(Data segment)

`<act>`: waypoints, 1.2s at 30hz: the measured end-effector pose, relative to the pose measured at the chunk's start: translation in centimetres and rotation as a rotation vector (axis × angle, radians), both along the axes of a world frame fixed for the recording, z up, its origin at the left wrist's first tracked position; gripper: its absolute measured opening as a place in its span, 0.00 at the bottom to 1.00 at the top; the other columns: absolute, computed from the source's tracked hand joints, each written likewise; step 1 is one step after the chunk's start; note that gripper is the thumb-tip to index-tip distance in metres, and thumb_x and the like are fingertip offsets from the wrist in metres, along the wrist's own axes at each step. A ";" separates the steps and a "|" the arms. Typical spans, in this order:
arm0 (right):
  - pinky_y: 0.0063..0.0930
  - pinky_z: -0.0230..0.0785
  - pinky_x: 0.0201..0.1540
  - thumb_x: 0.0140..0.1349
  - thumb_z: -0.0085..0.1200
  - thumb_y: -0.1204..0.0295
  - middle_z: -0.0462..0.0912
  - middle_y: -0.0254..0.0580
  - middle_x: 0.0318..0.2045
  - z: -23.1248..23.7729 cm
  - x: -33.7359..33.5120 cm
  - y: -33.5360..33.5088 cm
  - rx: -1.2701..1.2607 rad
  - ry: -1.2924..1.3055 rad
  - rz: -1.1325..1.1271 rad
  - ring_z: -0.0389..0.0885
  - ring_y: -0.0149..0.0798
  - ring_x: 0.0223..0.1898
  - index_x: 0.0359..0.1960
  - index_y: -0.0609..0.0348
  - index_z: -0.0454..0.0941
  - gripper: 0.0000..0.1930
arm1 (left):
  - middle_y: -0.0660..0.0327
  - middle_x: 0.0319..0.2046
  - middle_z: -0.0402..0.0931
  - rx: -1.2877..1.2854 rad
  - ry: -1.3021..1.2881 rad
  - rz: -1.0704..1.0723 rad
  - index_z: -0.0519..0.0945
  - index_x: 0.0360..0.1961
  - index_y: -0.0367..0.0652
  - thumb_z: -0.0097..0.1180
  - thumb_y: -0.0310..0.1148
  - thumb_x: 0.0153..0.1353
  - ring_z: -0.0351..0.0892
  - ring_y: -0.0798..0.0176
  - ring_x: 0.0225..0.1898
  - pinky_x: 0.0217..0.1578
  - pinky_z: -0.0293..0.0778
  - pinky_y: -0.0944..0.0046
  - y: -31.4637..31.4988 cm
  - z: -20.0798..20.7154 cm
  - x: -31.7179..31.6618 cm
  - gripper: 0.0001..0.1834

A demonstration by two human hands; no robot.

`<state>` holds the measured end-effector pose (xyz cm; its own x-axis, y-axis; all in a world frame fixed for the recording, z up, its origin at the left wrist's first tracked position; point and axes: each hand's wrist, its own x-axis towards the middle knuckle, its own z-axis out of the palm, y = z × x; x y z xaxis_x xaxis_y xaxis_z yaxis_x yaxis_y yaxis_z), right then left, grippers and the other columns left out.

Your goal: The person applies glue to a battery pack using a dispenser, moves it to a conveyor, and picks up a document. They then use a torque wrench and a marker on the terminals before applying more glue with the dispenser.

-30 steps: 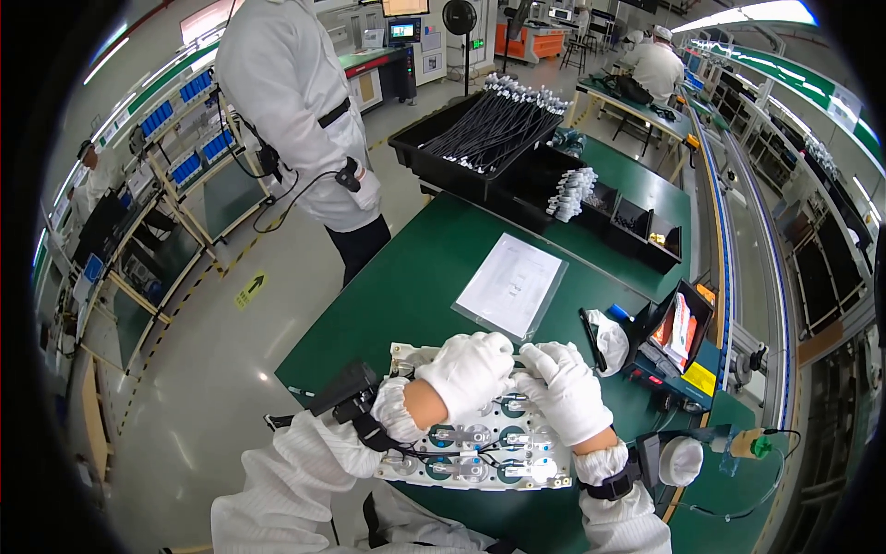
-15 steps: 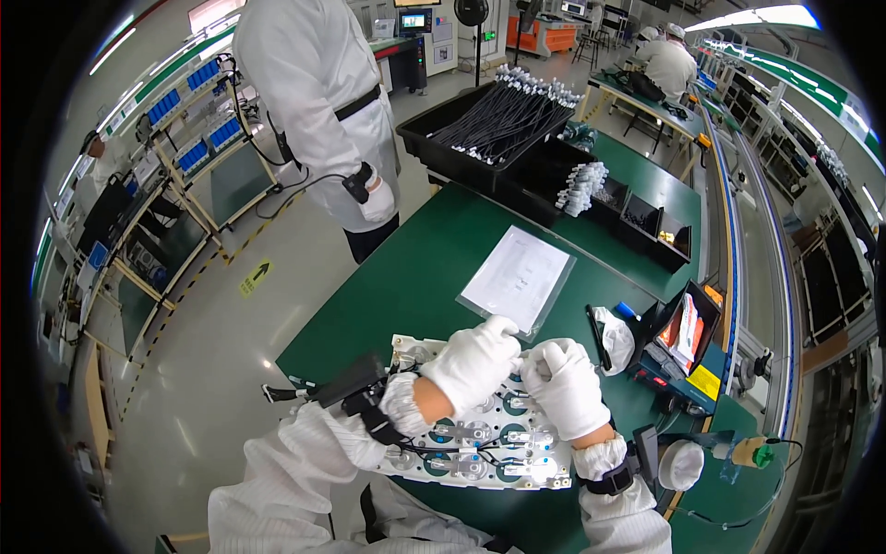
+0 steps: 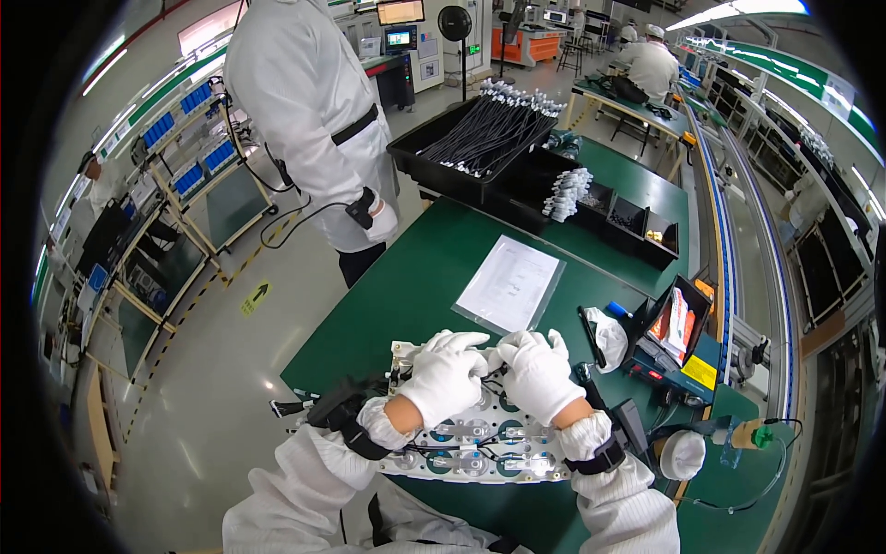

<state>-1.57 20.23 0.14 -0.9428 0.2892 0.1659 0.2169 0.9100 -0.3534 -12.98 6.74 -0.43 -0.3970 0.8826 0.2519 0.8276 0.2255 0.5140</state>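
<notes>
A white panel point(image 3: 406, 471) with round windows, clear plates and black wires lies at the near edge of the green table. Both my hands wear white gloves and work at its far edge, close together. My left hand point(image 3: 445, 379) has its fingers bent down over the panel, pinched at the tips. Beside it, my right hand point(image 3: 540, 379) is curled, with its index finger raised. A bit of dark cable shows between the two hands, but the gloves hide what the fingertips grip.
A paper in a clear sleeve point(image 3: 509, 282) lies beyond the panel. Black trays point(image 3: 443, 178) of black cables with white connectors stand at the back. To the right are a black pen, crumpled white cloth point(image 3: 609, 340) and a box of packets point(image 3: 678, 323). Someone in white point(image 3: 305, 111) stands at left.
My hands have shifted slightly left along the panel's far edge. The right hand has turned and its index finger has lifted. The view has tilted a little.
</notes>
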 end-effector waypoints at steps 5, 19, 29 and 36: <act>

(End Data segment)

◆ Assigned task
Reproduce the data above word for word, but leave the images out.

◆ Exercise response
`<act>`: waypoints, 1.2s at 30hz: the measured end-effector pose, relative to the pose measured at the chunk's start: translation in centimetres and rotation as a rotation vector (axis × angle, radians), both along the axes of a world frame fixed for the recording, z up, its origin at the left wrist's first tracked position; gripper: its absolute measured opening as a place in its span, 0.00 at the bottom to 1.00 at the top; the other columns: absolute, computed from the source's tracked hand joints, each written likewise; step 1 is one step after the chunk's start; note that gripper is the thumb-tip to index-tip distance in metres, and thumb_x and the like are fingertip offsets from the wrist in metres, along the wrist's own axes at each step. A ";" separates the steps and a "|" the arms. Typical spans, in this order:
arm0 (right):
  - pinky_y: 0.0063..0.0930
  - pinky_z: -0.0230..0.0785
  - pinky_x: 0.0201..0.1540
  - thumb_x: 0.0140..0.1349
  - thumb_z: -0.0085..0.1200
  - thumb_y: -0.1204..0.0295
  - middle_z: -0.0462..0.0912
  - middle_y: -0.0254..0.0580
  - middle_x: 0.0318..0.2045
  - z: -23.1248..23.7729 cm
  - x: -33.7359..33.5120 cm
  - y: -33.5360..33.5088 cm
  - rx: -1.2701..1.2607 rad
  - ry: -1.2924..1.3055 rad
  - rz: -1.1325..1.1271 rad
  - ring_z: -0.0389..0.0885
  - ring_y: -0.0149..0.0798
  - ring_x: 0.0223..0.1898
  - index_x: 0.0359..0.1960
  - index_y: -0.0609..0.0348
  - index_z: -0.0454..0.0941
  - gripper: 0.0000..0.1930
arm1 (left):
  - middle_y: -0.0660..0.0327
  - middle_x: 0.0319..0.2046
  - middle_z: -0.0402..0.0931
  - rx: -1.2877..1.2854 rad
  - ry: -1.3021..1.2881 rad
  - rz: -1.0704..1.0723 rad
  - index_z: -0.0519..0.0945
  - index_x: 0.0360..0.1961
  - index_y: -0.0367..0.0652
  - thumb_z: -0.0097..0.1180
  - thumb_y: -0.0310..0.1148
  - thumb_x: 0.0153..0.1353
  - ring_z: -0.0351..0.0892
  - ring_y: -0.0798..0.0176
  - ring_x: 0.0225..0.1898
  - pinky_x: 0.0217..0.1578
  - pinky_z: -0.0293..0.0778
  - pinky_y: -0.0944..0.0046
  - y: -31.4637..31.4988 cm
  - z: -20.0798..20.7154 cm
  - x: -31.7179..31.6618 cm
  - gripper: 0.0001..0.1834

A demonstration by two human hands; no robot.

`<state>` holds the measured end-effector pose (xyz cm; its own x-axis, y-axis; all in a world frame fixed for the recording, z up, its origin at the left wrist's first tracked position; point and axes: each hand's wrist, its own x-axis towards the middle knuckle, its own z-axis out of the palm, y = z × x; x y z xaxis_x xaxis_y xaxis_z yaxis_x yaxis_y yaxis_z), right then left, grippers and the other columns left out.

Your goal: The person applies glue to a battery pack using a dispenser, moves it to a conveyor, and picks up a document. They then use a torque wrench and a marker on the terminals before applying more glue with the dispenser.

-30 steps: 
-15 steps: 
+0 steps: 

<state>-1.57 20.23 0.14 -0.9428 0.2892 0.1659 0.2169 0.9100 -0.3534 -12.98 6.74 -0.43 -0.3970 0.8826 0.2519 0.8276 0.2255 0.5140</state>
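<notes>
A white panel point(image 3: 406, 471) with round windows, clear plates and black wires lies at the near edge of the green table. Both my hands wear white gloves and work at its far edge, close together. My left hand point(image 3: 445, 379) has its fingers bent down over the panel, pinched at the tips. Beside it, my right hand point(image 3: 540, 379) is curled, with its index finger raised. A bit of dark cable shows between the two hands, but the gloves hide what the fingertips grip.
A paper in a clear sleeve point(image 3: 509, 282) lies beyond the panel. Black trays point(image 3: 443, 178) of black cables with white connectors stand at the back. To the right are a black pen, crumpled white cloth point(image 3: 609, 340) and a box of packets point(image 3: 678, 323). Someone in white point(image 3: 305, 111) stands at left.
My hands have shifted slightly left along the panel's far edge. The right hand has turned and its index finger has lifted. The view has tilted a little.
</notes>
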 end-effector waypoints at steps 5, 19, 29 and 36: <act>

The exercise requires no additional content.